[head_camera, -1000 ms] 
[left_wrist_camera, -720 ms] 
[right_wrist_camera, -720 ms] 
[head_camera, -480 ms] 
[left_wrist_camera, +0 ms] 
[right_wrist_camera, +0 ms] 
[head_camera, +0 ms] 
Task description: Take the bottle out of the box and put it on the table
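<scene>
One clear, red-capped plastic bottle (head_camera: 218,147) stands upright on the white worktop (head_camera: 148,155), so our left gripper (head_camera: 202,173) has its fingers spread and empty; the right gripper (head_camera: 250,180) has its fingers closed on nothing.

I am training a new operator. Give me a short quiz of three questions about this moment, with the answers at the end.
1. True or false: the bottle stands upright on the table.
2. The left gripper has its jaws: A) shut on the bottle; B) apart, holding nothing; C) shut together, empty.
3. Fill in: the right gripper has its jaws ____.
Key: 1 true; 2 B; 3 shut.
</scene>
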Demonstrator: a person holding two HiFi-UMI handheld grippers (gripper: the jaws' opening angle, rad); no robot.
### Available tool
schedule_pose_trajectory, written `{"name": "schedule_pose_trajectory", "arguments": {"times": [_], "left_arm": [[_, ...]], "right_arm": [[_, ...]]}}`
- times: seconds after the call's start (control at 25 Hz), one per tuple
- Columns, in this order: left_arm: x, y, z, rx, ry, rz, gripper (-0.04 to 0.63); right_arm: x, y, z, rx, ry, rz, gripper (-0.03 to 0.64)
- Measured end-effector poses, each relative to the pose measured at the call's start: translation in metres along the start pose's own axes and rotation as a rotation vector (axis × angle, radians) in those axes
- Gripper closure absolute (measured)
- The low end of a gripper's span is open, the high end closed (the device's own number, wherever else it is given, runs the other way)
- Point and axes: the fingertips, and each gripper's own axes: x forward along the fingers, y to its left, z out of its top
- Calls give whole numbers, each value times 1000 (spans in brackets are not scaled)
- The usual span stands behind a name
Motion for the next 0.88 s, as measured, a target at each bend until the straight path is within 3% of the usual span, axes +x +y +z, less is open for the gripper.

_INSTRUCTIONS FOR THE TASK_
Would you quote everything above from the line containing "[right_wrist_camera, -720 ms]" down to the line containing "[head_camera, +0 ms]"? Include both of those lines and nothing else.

_RESPONSE BOX_
[right_wrist_camera, -720 ms] 
[head_camera, -480 ms] 
[left_wrist_camera, +0 ms] 
[right_wrist_camera, +0 ms] 
[head_camera, +0 ms] 

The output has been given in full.